← Back to team overview

group.of.nepali.translators team mailing list archive

[Bug 1832082] Re: bnx2x driver causes 100% CPU load

 

** Changed in: linux (Ubuntu Cosmic)
       Status: In Progress => Won't Fix

-- 
You received this bug notification because you are a member of नेपाली
भाषा समायोजकहरुको समूह, which is subscribed to Xenial.
Matching subscriptions: Ubuntu 16.04 Bugs
https://bugs.launchpad.net/bugs/1832082

Title:
  bnx2x driver causes 100% CPU load

Status in linux package in Ubuntu:
  Fix Committed
Status in linux source package in Xenial:
  In Progress
Status in linux source package in Bionic:
  In Progress
Status in linux source package in Cosmic:
  Won't Fix
Status in linux source package in Disco:
  In Progress
Status in linux source package in Eoan:
  Fix Committed
Status in linux source package in FF-Series:
  Fix Committed

Bug description:
  [Impact]

  * The PTP feature in bnx2x driver is implemented in a way that if the
  NIC firmware takes some time to perform the timestamping - which is
  observed as a bad register read in bnx2x_ptp_task() - then the ptp
  worker function will reschedule itself indefinitely until the value
  read from the register is meaningful. With that behavior, if an
  userspace tool request a bad configured RX filter to bnx2x (or if NIC
  firmware has any other issue in timestamping), the function
  bnx2x_ptp_task() will be rescheduled forever and cause a unbound
  resource consumption. This manifests as a kworker thread consuming
  100% of CPU.

  
  * The dmesg log will show the following message regarding other packets being skipped on timestamp routine due to a packet getting stuck in the timestamping "pipeline":

  "bnx2x: [bnx2x_start_xmit:3862(eno4)]The device supports only a single
  outstanding packet to timestamp, this packet will not be timestamped"

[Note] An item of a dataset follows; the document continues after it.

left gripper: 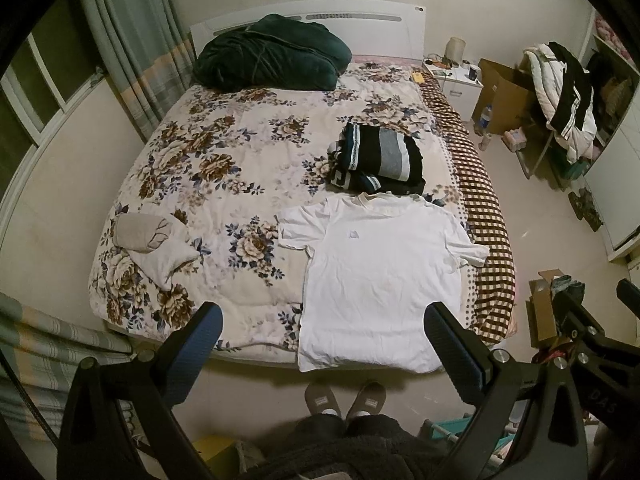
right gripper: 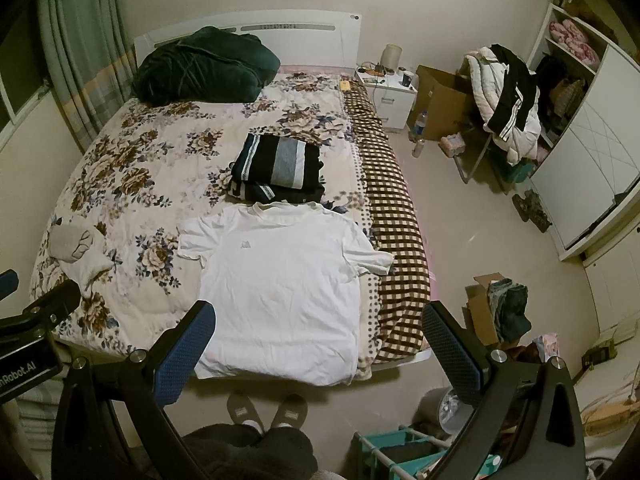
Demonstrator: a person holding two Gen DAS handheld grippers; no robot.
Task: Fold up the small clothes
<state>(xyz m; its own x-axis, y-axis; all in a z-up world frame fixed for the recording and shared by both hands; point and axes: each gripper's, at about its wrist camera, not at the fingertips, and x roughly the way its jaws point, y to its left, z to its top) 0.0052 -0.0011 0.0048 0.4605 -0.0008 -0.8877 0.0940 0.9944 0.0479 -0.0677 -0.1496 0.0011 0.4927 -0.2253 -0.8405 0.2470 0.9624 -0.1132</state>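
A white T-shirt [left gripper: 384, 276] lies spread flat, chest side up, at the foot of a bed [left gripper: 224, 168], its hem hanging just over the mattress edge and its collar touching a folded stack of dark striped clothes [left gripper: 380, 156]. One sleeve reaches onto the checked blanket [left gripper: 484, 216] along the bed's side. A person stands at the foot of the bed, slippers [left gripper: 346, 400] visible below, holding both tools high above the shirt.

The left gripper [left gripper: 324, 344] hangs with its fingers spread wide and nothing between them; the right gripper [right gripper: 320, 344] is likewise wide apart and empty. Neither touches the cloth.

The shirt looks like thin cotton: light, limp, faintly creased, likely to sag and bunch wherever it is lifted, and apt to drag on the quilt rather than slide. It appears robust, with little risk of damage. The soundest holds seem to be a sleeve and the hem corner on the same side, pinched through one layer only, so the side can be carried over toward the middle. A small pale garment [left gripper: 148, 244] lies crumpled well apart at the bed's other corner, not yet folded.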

  Also, by using ftrace user can notice that function bnx2x_ptp_task()
  is being called a lot, and by enabling bnx2x PTP debugging log
  (ethtool -s <iface> msglvl 16777216) it's possible to observe the
  following message flooding the kernel log:

  "bnx2x: [bnx2x_ptp_task:15242(eno4)]There is no valid Tx timestamp
  yet"

  
  * The  patch proposed in this SRU request is accepted upstream and is available currently (2019-07-03) in David Miller's linux-net tree:
  git.kernel.org/pub/scm/linux/kernel/git/davem/net.git/commit/?id=3c91f25c2f72
  Besides fixing the issue, it also adds an ethtool statistics for accounting the ptp errors and reduces message flooding in case of errors.


  [Test case]

  Reproducing the problem is not difficult; we've used chrony in Bionic
  to trigger the problem. The steps are:

  a) Install chrony on Bionic in a system with working NIC managed by
  bnx2x;

  b) Edit chrony configuration and add: "hwtimestamp *" to the top of
  its conf file;

  c) Restart chrony service

  Check dmesg for the "[...]single outstanding packet" message and the
  overall CPU workload using a tool like "top" to observe a kthread
  consuming 100% of CPU.

  
  [Regression potential]

  The patch scope is restricted to bnx2x ptp handler, and was validated
  by the driver maintainer. If there's any possibility of regressions,
  we believe the worst would be an issue affecting the packet
  timestamping, not messing with the regular xmit path for the driver.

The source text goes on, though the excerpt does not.